- The Washington Times - Tuesday, August 25, 2020

President Trump may want to punish Germany for its defense spending shortfalls, but any move to pull thousands of American troops out of the country will not happen quickly.

As part of what the Pentagon says is a rethinking of U.S. troops levels across Europe, Mr. Trump has vowed to reduce the U.S. military presence in the country by about 12,000 to a level of 24,000. But foreign policy analysts said Tuesday said that was easier said than done, in a process that will likely prove expensive and logistically tricky.

The process will probably take “months to plan and years to execute,” said Rachel Ellehuus, deputy director of the Europe Program at the Center for Strategic and International Studies, citing Senate Armed Services Committee Chairman Jim Inhofe, Oklahoma Republican.

The 2nd Cavalry Regiment, currently based in Vilseck in northeast Bavaria, is slated to return to the United States under the Pentagon’s troop redistribution plan. It is the sole brigade-size ground unit left in Germany.

“The problem is, where do they return to? Is there housing? Are there schools? Is there health care?” Ms. Ellehuus said at a webinar Tuesday organized by the American Institute for Contemporary German Studies. “Particularly in a time of COVID, there could be real concerns.”



There are other difficulties — Italy is supposed to receive some of the U.S. troops from Germany but the country has a cap on the number of American military installations allowed within its borders.

“Public opinion in Italy may not necessarily be in favor of more U.S. forces,” Ms. Ellehuus said. “This could actually prove quite difficult.”

Secretary of Defense Mark T. Esper has said the move will improve “strategic flexibility.” Some of the troops are being deployed to other countries in Europe close to the border with Russia, such as Poland, which has made no secret of its desire to host American personnel.

Wolfgang Ischinger is a former German ambassador to the U.S. who now leads the Munich Security Conference. He acknowledged Berlin has yet to meet its NATO defense spending standard of at least 2% of GDP, but he also said the Kremlin was closely watching the NATO nations sort out recent tensions.

“Will [the Russians] look at this as a decision strengthening the North Atlantic alliance or not?” he asked. “The message received in Moscow is one of disarray and a lack of cohesion. From the Russian point of view, this is not an unwelcome decision.”

U.S. troop levels in Germany have been on a steady decline since the high water figure of about 300,000 during the Cold War, but the latest moves still means major disruptions for the central U.S. logistics hub on the continent.

And some analysts say the move isn’t the product of careful planning but of personal pique, born of Mr.

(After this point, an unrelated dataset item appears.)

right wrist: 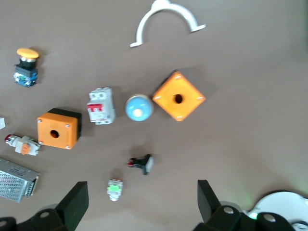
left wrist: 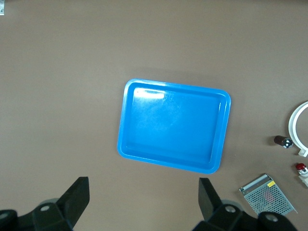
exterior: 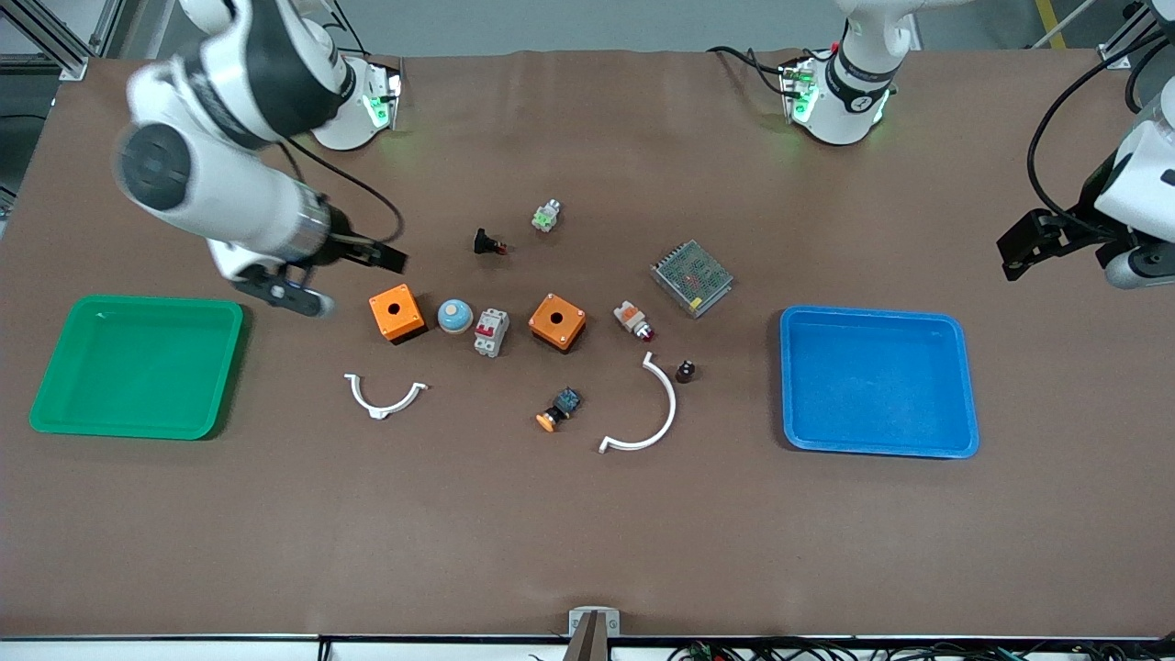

Trump’s uneasy personal relationship with German Chancellor Angela Merkel.

“The president can’t stand [Ms. Merkel], he just can’t,” said Danielle Pletka, a senior fellow at the American Enterprise Institute. “If this was a decision based on strategic considerations, it would be very rational.”

She compared the defense relationship between the two countries to a rocky marriage.

“There has been a group undermining this marriage for quite a long time and it is not the United States,” Ms. Pletka said. “We have invested in our defense. We have kept to our commitments and most of our NATO allies have not.”

It’s unlikely that any U.S. troop personnel withdrawal in Germany will occur in one fell swoop, Ms. Ellehuus said.

“I don’t expect us to see the implementation of these announcements immediately,” she said. “They’re better seen as a series of independent moves or individual decisions that could be executed over time and can be reversed if the situation changes.”

November’s elections could also be a factor in the pace and scope of the realignment. Top aides to Democratic presidential nominee Joseph R. Biden have criticized both Mr. Trump’s German withdrawal plan and what they say was the abrupt way he announced without consulting allies.

A survey by the German foreign policy journal Internationale Politik released earlier this week found that 76% of German polled think U.S.-European relations will improve under a President Biden, while just 3% think relations would be worse.